Entstehung des Quartiers Südwest
Im Südwesten Bambergs entstand Anfang der 1970er-Jahre am Rande der Stadt Bamberg auf dem Babenberg der Stadtteil Südwest beziehungsweise das „Babenberger Viertel“. Verkehrsgünstig, aber ruhig an der B 22 (Würzburg-Bamberg) gelegen, verbindet dieser vorgelagerte Stadtteil die Gemeinden Stegaurach und Wildensorg mit dem Bamberger Stadtgebiet.
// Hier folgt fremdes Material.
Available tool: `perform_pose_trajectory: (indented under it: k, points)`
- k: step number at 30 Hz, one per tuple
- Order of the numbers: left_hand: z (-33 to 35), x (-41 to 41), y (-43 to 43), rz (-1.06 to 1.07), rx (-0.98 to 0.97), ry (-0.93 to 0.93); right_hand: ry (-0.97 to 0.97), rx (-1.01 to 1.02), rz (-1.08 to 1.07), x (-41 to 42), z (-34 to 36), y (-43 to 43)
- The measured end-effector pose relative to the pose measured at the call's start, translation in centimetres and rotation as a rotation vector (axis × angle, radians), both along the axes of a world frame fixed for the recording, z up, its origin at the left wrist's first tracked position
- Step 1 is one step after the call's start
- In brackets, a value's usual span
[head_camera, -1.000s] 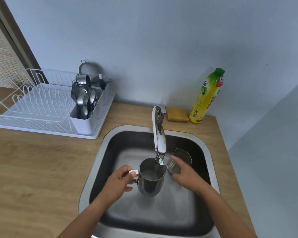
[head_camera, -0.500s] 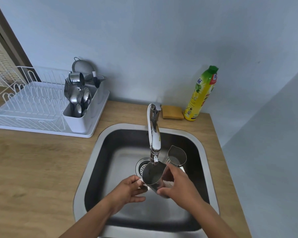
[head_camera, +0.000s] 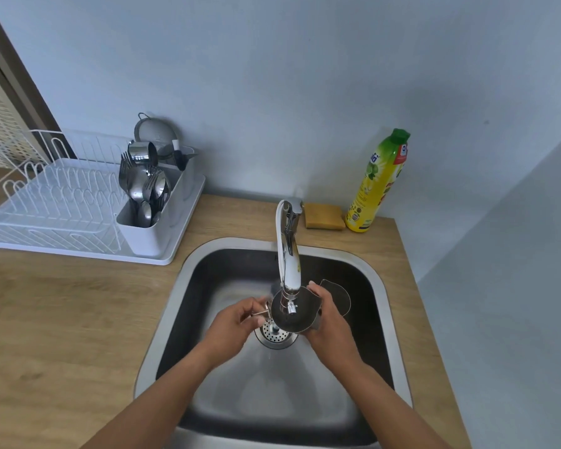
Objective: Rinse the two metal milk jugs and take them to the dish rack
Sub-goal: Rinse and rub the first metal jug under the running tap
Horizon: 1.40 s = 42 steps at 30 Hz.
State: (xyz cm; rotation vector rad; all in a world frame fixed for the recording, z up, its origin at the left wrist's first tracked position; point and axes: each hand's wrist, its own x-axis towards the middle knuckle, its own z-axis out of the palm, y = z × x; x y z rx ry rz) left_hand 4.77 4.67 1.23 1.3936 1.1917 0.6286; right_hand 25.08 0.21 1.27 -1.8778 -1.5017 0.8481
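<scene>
I hold one metal milk jug [head_camera: 302, 314] under the tap spout [head_camera: 289, 264], over the sink drain. My left hand [head_camera: 237, 325] grips its handle on the left side. My right hand [head_camera: 329, 322] wraps the jug's right wall. The second metal milk jug [head_camera: 339, 294] stands in the sink just behind my right hand, partly hidden by it. The white dish rack [head_camera: 62, 202] sits on the counter at the far left.
The steel sink [head_camera: 272, 400] is set in a wooden counter [head_camera: 62, 319]. The rack's cutlery holder [head_camera: 143, 189] is full of spoons and forks. A yellow sponge [head_camera: 324, 216] and a dish soap bottle [head_camera: 378, 183] stand behind the sink by the wall.
My right hand left the second jug and took hold of the first jug's side. The jug has risen closer under the spout, and the drain below it shows.
</scene>
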Motion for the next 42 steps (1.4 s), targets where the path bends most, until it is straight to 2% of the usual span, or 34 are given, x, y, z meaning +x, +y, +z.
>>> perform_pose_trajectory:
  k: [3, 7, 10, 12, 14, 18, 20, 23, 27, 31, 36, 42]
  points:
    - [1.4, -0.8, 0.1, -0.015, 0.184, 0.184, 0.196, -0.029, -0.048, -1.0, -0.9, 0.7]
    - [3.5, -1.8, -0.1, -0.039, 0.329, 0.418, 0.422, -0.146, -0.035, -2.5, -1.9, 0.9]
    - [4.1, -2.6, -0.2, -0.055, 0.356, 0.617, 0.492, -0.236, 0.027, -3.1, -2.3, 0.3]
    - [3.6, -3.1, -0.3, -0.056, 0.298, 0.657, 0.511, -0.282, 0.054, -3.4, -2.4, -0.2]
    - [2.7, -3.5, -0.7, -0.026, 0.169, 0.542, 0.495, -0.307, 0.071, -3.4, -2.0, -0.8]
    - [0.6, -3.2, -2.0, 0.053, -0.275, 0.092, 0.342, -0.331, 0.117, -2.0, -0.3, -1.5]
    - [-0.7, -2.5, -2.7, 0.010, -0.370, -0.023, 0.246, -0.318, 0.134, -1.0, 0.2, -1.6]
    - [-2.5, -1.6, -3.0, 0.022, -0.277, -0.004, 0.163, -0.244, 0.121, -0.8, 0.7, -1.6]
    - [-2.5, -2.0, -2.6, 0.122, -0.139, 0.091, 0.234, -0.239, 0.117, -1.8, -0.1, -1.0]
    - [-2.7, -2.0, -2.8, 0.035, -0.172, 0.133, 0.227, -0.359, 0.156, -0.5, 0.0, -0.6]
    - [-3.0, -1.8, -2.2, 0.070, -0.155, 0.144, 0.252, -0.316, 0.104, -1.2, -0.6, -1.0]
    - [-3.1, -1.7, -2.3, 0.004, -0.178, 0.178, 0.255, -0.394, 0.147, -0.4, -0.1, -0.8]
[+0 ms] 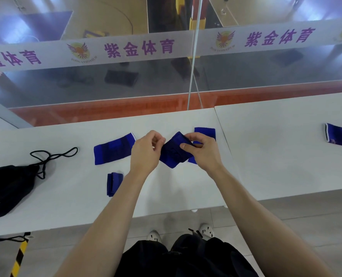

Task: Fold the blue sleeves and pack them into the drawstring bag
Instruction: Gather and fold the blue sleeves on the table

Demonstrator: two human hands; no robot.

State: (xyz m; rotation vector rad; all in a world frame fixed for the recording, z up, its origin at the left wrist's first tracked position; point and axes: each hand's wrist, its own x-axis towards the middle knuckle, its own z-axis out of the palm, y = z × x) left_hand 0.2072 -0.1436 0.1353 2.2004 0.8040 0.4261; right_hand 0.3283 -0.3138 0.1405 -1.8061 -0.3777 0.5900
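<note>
While both hands' (146, 151) grip holds a blue sleeve (175, 150), white tables (266, 140) front glass (126, 86).

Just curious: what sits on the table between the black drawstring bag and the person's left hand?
In the head view, two blue sleeves: a flat sleeve and a small folded sleeve nearer the person.

Over the white counter (70, 198) both hands hold one folded blue sleeve (175, 151) between them, lifted and tilted. The left hand (146, 153) pinches its edge at 9 o'clock; the right hand (203, 150) has its grip closed on the 3 o'clock side, thumb on top. Another blue sleeve (205, 132) lies partly hidden beneath. At 9 o'clock of the hands a flat sleeve with a white cuff (113, 150) lies; at 7 o'clock, a small folded sleeve (113, 183). The black drawstring bag (8, 186) sits far at 9 o'clock, its cord (50, 156) looped beside. One more sleeve (340, 137) lies far at 3 o'clock.
</note>
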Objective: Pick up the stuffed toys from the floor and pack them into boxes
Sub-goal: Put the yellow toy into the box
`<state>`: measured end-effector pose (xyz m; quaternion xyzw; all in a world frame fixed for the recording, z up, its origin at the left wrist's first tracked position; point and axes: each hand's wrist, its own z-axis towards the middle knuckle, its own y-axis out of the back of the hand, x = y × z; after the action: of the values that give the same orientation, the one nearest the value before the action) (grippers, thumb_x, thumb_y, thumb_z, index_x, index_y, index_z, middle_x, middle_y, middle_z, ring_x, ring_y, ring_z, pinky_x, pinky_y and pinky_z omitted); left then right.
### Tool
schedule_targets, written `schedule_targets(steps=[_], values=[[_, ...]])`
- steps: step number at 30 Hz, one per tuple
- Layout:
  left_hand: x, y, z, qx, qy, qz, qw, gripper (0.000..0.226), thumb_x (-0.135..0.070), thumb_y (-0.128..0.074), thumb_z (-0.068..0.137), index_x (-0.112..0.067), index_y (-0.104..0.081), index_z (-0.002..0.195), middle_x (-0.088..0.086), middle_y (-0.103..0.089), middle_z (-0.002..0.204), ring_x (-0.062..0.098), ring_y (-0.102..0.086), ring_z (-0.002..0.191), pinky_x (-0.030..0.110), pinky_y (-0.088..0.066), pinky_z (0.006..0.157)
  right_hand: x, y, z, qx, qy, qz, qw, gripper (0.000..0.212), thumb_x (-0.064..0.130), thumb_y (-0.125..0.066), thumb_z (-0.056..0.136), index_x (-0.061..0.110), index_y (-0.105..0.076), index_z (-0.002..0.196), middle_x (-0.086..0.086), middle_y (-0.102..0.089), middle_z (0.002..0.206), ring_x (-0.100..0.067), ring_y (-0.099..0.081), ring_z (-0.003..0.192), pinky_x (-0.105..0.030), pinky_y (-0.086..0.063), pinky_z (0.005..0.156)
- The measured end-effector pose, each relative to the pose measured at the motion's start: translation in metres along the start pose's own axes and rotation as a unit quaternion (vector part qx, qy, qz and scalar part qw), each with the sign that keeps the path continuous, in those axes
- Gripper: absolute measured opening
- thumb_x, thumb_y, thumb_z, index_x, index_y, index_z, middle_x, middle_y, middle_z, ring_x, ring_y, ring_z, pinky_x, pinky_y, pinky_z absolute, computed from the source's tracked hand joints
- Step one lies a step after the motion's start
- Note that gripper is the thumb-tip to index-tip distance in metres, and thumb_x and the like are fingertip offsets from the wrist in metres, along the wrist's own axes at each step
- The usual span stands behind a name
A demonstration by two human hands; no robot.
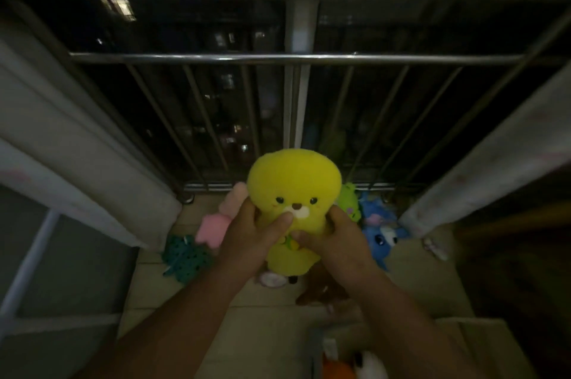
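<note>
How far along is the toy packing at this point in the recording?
Done: at least one orange toy sits in the box at the bottom edge. In hand: the left hand and right hand hold the yellow toy above the floor. Left: a pink toy, teal toy, green toy, blue toy and brown toy lie on the floor near the railing.

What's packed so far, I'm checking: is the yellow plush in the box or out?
Out. The left hand and right hand hold the yellow plush upright above the floor, apart from the box at lower right.
</note>
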<state>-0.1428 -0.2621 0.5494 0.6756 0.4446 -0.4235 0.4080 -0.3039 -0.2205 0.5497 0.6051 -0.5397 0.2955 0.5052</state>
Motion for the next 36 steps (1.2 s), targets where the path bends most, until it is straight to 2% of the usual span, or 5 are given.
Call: schedule_targets(steps=[6,10,16,24,36], values=[[-0.052,-0.026,-0.059,0.016,-0.019,-0.01,1.0,0.06,-0.056,-0.074,0.07,-0.038,-0.05,0.122,-0.026,-0.06,0.111,-0.005,-0.059,0.1,0.016,-0.051,0.078,0.037,0.051,-0.075,-0.027,0.006,-0.012,1.0,0.045,0.033,-0.08,0.074,0.023,-0.057,0.112,0.016,-0.062,0.099,0.002,-0.059,0.088,-0.008,-0.046,0.059],[-0.05,-0.035,-0.099,0.054,-0.017,-0.016,0.998,0.065,-0.068,-0.074,0.058,-0.048,-0.051,0.115,-0.022,-0.063,0.116,0.005,-0.061,0.108,0.038,-0.054,0.09,0.029,0.063,-0.127,-0.042,-0.012,-0.003,0.999,0.052,0.037,-0.081,0.071,0.022,-0.059,0.116,0.008,-0.067,0.108,-0.012,-0.064,0.098,-0.032,-0.057,0.077],[-0.037,-0.044,-0.165,0.083,-0.051,-0.012,0.995,0.078,-0.062,-0.074,0.061,-0.039,-0.041,0.128,-0.016,-0.059,0.121,0.003,-0.059,0.108,0.036,-0.054,0.089,0.021,0.064,-0.21,-0.069,-0.015,-0.017,0.997,0.043,0.031,-0.079,0.076,0.021,-0.06,0.113,0.007,-0.068,0.104,-0.007,-0.065,0.091,-0.015,-0.052,0.062],[-0.032,-0.069,-0.271,0.127,-0.046,-0.038,0.99,0.078,-0.056,-0.076,0.06,-0.039,-0.041,0.127,-0.015,-0.059,0.123,0.007,-0.058,0.113,0.037,-0.053,0.091,0.006,0.074,-0.332,-0.13,-0.035,-0.019,0.991,0.071,0.061,-0.075,0.059,0.032,-0.056,0.121,0.01,-0.067,0.113,-0.012,-0.064,0.103,-0.044,-0.056,0.085],[-0.004,-0.165,-0.295,0.124,-0.045,-0.001,0.991,0.076,-0.062,-0.077,0.053,-0.075,-0.028,0.109,-0.01,-0.047,0.137,0.008,-0.051,0.12,0.038,-0.051,0.095,-0.065,0.136,-0.358,-0.165,-0.054,-0.059,0.983,0.052,0.032,-0.077,0.077,0.031,-0.05,0.122,0.009,-0.061,0.112,-0.006,-0.058,0.097,-0.018,-0.045,0.065]])
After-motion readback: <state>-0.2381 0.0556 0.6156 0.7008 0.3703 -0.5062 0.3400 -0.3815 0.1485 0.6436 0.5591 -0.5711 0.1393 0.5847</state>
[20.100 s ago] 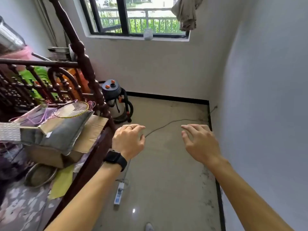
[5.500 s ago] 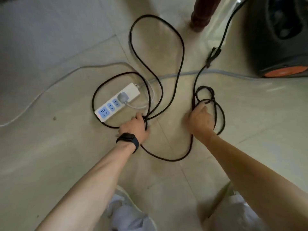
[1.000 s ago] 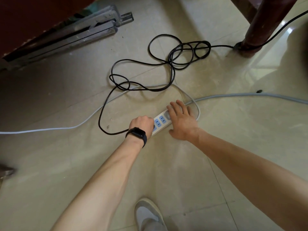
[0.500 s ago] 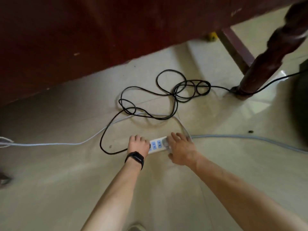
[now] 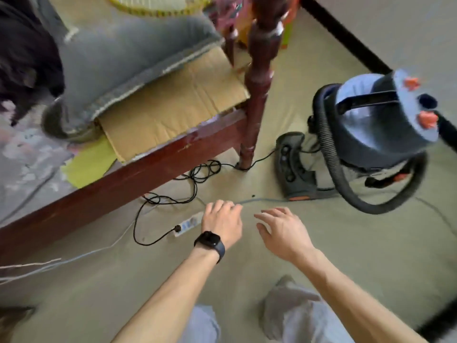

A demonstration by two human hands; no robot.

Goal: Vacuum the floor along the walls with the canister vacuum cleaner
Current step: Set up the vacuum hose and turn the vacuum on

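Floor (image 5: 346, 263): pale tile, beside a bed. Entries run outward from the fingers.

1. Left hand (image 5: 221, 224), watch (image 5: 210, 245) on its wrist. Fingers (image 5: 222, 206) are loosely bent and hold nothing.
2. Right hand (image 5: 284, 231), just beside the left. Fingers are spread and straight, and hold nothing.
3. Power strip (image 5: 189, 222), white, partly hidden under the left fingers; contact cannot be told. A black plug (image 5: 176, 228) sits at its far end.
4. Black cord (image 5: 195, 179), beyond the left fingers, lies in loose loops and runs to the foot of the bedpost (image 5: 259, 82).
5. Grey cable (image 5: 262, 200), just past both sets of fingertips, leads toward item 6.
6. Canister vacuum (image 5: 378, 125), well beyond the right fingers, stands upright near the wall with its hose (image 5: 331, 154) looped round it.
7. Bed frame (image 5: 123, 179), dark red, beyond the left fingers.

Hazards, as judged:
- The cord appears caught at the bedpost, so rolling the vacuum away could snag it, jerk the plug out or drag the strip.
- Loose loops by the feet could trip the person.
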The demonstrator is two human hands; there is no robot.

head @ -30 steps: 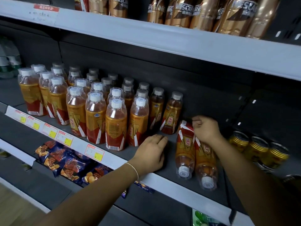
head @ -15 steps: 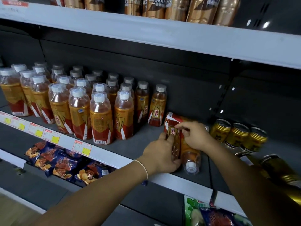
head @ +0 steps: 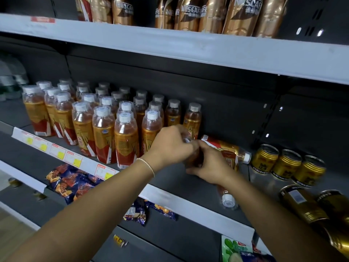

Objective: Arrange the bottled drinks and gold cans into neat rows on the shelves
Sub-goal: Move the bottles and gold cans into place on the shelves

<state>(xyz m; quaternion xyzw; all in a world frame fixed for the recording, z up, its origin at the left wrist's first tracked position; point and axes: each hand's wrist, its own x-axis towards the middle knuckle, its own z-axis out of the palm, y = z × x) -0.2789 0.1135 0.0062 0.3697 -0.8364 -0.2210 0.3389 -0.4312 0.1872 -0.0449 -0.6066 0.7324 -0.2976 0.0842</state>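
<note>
Left grip (head: 170,146): bare, short plain nails on the fingers that show.
Bracelet (head: 149,165): one thin pale strand round the left wrist; cord or fine beads, too small to tell.
Left forearm (head: 94,205): bare from the wrist to the near edge.
Right grip (head: 211,163): bare.
Right forearm (head: 273,214): bare, shadowed toward the near right corner.

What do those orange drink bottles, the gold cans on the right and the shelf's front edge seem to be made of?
Bottles: probably clear plastic; the liquid shows through glossy walls, with white caps and printed film labels. Gold cans: likely metal; shiny gold with ribbed bands. Shelf edge: looks like painted metal, matte pale grey, though plastic is possible.
</note>
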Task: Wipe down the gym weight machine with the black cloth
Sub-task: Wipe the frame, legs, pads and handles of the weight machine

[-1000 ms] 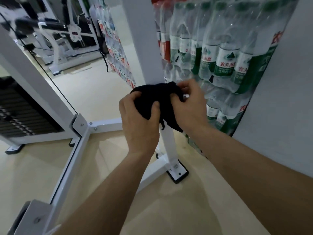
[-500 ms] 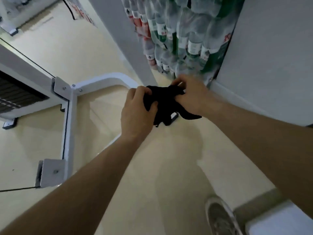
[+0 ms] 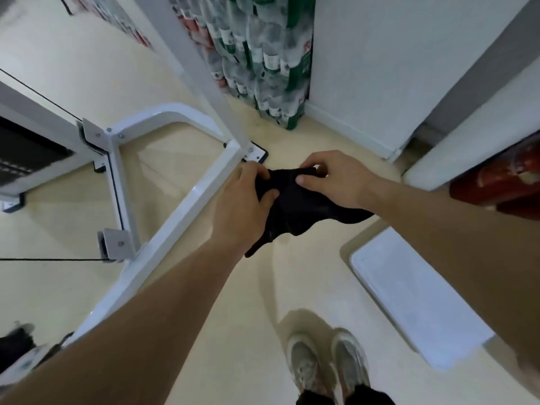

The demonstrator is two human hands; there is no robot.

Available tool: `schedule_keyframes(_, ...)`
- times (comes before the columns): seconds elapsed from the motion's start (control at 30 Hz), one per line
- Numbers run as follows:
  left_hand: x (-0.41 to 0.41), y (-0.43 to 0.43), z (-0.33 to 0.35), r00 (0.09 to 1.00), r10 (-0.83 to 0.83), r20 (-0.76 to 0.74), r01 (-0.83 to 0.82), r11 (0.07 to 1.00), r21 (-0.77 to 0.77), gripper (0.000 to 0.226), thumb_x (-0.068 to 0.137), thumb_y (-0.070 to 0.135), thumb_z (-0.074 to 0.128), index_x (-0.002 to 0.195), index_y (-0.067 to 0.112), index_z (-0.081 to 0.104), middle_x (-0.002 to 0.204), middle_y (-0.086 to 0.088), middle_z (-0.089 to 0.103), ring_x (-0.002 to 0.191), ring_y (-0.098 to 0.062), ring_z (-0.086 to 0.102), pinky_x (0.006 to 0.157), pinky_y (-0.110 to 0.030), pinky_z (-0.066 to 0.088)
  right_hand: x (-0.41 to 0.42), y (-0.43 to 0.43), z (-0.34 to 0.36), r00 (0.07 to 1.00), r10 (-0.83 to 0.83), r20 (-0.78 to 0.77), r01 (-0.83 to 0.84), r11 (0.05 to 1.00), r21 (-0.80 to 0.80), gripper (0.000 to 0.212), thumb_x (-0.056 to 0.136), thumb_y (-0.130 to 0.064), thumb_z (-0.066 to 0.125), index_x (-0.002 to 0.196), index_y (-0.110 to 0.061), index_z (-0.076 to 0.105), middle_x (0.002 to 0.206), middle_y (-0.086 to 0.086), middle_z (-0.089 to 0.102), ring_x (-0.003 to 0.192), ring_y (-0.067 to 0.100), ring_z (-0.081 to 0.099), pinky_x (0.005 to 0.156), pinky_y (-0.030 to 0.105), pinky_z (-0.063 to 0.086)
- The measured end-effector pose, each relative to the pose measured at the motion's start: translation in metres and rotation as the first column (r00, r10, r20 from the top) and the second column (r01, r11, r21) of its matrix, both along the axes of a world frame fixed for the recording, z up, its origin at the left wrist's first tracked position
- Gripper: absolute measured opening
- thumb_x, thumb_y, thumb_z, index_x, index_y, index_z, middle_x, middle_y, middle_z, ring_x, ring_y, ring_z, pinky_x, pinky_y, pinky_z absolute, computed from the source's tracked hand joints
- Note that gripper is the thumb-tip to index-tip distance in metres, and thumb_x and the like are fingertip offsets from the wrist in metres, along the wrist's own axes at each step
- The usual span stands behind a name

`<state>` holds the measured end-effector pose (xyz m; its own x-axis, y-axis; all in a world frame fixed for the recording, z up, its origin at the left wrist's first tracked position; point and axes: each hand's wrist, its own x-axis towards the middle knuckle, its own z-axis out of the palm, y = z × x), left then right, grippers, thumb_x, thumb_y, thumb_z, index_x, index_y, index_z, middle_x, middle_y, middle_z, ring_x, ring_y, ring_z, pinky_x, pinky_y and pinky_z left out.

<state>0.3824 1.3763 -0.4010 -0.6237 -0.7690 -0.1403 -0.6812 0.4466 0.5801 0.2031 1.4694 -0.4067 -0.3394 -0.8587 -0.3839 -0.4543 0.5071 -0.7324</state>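
Looks down on the white weight machine frame [image 3: 175, 211], base rails angling across the floor at left, cloth clear of them. Holds the black cloth [image 3: 301, 211] bunched just right of the slanted rail, left hand [image 3: 242, 209] curled round one end, right hand [image 3: 336, 179] pinching the other. Cannot tell what is wiped — judged a regrip, rails left to do.

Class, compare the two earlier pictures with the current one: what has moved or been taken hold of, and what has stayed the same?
The left hand and right hand carried the black cloth down from bottle height on the white upright post to near its foot. The view tilted down, so the shoes now show. Both hands keep their grip on the cloth; the machine frame and bottles stayed put.
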Motion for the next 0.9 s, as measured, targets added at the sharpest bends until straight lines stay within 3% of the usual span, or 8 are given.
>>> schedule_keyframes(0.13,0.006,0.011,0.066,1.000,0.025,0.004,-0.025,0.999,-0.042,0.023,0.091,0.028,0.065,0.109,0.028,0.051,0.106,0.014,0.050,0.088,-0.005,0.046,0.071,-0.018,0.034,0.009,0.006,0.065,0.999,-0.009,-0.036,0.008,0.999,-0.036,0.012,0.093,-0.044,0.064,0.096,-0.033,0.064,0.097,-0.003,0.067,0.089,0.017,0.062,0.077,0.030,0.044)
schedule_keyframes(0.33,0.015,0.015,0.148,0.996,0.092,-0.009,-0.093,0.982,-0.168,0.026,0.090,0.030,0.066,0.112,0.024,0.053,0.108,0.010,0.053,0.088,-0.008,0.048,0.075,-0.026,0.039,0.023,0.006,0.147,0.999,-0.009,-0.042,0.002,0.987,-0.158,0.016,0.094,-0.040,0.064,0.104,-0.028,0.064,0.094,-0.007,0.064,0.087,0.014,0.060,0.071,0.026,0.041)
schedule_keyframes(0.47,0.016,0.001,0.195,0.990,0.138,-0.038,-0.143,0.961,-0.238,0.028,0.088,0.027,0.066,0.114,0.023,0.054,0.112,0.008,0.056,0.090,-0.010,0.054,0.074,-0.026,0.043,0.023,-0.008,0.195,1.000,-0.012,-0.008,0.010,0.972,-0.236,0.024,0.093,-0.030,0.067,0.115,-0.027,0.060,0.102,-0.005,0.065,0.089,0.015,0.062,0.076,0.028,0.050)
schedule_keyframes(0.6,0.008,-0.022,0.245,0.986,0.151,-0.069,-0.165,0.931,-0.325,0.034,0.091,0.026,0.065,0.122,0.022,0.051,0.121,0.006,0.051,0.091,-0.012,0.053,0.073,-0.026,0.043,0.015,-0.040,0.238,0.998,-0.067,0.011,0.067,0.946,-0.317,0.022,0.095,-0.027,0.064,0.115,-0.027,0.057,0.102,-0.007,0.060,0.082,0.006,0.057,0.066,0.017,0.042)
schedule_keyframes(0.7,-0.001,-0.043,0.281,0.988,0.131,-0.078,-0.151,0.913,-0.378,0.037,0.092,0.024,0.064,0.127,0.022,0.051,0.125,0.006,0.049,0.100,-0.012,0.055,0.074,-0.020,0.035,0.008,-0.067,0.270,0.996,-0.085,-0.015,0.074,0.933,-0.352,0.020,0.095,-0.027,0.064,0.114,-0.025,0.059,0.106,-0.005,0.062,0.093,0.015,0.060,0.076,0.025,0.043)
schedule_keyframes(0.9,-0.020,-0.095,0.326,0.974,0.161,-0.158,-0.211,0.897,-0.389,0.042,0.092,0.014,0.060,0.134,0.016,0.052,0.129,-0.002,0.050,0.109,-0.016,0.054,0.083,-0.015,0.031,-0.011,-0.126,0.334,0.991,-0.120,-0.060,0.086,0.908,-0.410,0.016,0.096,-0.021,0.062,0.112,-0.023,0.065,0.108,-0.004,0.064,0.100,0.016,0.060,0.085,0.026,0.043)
Nach einem städtebaulichen Wettbewerb (Preisträger Architektengemeinschaft Hennig, Schenk-Zachert Nürnberg-Bamberg) entstanden von 1972 bis 1978 insgesamt 496 Wohneinheiten als Mietwohnungen, Eigentumswohnungen, Gartenhof- und Terrassenhäuser sowie mehrere Tiefgaragen und ein Geschäftszentrum. Das gesamte Bauprogramm der Joseph-Stiftung im Quartier umfasste damals ein Volumen von 71 Millionen DM. Heute befinden sich noch über 280 dieser Wohneinheiten im Besitz der Joseph-Stiftung.
Damals wie heute bildet dieser Bestand das gefühlte und geografische Zentrum des Stadtteils. Die Bebauung rund um das Quartier wurde in den folgenden Jahren überwiegend durch Einfamilien- und Reihenhäuser erweitert.